Design: Real-Time Favorites/Unfavorites Service at High Scale
Context
Design a backend service that lets users favorite/unfavorite items (e.g., posts, products) and exposes each item's favorite count in near real time. The system must support very high traffic with low latency and strong reliability.

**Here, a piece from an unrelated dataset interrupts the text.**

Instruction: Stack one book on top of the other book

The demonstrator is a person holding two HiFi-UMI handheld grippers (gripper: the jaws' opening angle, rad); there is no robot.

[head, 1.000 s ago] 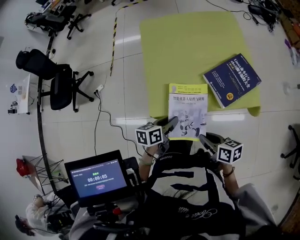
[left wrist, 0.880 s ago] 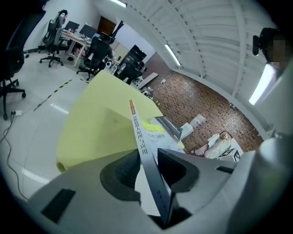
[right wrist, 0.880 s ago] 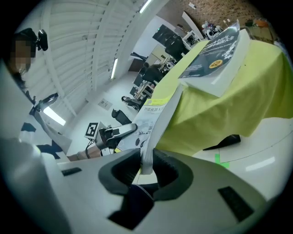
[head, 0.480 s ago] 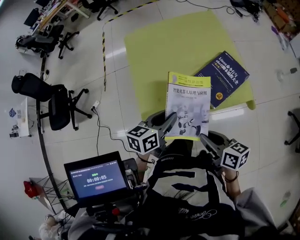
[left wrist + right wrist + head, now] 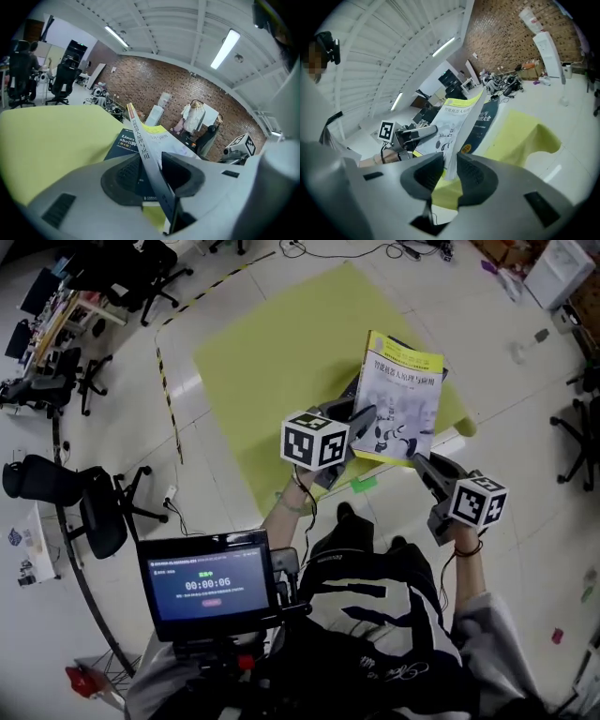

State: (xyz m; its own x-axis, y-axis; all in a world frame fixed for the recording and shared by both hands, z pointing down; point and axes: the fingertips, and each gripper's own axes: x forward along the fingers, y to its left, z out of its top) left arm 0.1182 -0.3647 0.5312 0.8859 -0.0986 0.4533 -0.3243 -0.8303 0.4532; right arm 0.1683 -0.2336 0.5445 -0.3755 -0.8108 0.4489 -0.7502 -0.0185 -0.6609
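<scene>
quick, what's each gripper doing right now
left gripper: closed on the yellow-and-white book, at its spine
right gripper: closed on the same book, at its page edge

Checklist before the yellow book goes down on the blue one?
1. Left gripper shut on the yellow book: ok.
2. Right gripper shut on the opposite edge of that book: ok.
3. Yellow book lifted clear of the mat: ok.
4. Blue book lying flat on the mat as the base: ok.
5. Yellow book's edges squared with the blue book: cannot tell. The head view shows the yellow book covering most of it.
</scene>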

Assume clients are web/mobile, traffic is global, and items can be extremely skewed in popularity.
Functional Requirements
-
Users can favorite or unfavorite an item exactly once (per user-item pair).
-
Show favorite counts on item pages in near real time.
-
Provide bulk count lookups for feeds/lists.
-
Idempotent APIs resilient to retries and network issues.
-
Support item deletion and recount/backfill.
Non-Functional Requirements
-
Scale: ~1,000,000 QPS reads (count lookups), ~100,000 QPS writes (favorite/unfavorite).
-
Latency targets: reads p50 ≤ 10 ms, p95 ≤ 20 ms, p99 ≤ 50 ms (from edge); writes p95 ≤ 50 ms to accept and reflect within ≤ 1–2 s globally.
-
Availability: ≥ 99.99% for reads; ≥ 99.9% for writes.
-
Consistency: event-driven eventual consistency for counts (≤ 1–2 s). Strong per-user semantics (cannot favorite twice; unfavorite is a no-op if not favorited).
Specify
-
APIs and request/response contracts.
-
Data model and indexing.
-
Consistency model and latency SLOs.
-
Idempotency/dedup and exactly-once semantics.
-
Counter design (sharded/aggregated) and hot-key mitigation.
-
Caching and invalidation.
-
Storage choices and partitioning.
-
Streaming/batch aggregation for near-real-time counts.
-
Multi-region deployment, replication, and failover.
-
Handling unfavorite, deletes, recount/backfill.
-
Rate limiting and abuse prevention.
-
Security and authorization.
-
Observability (metrics, alerts), capacity planning, and cost trade-offs.
-
Test strategy and load testing plan.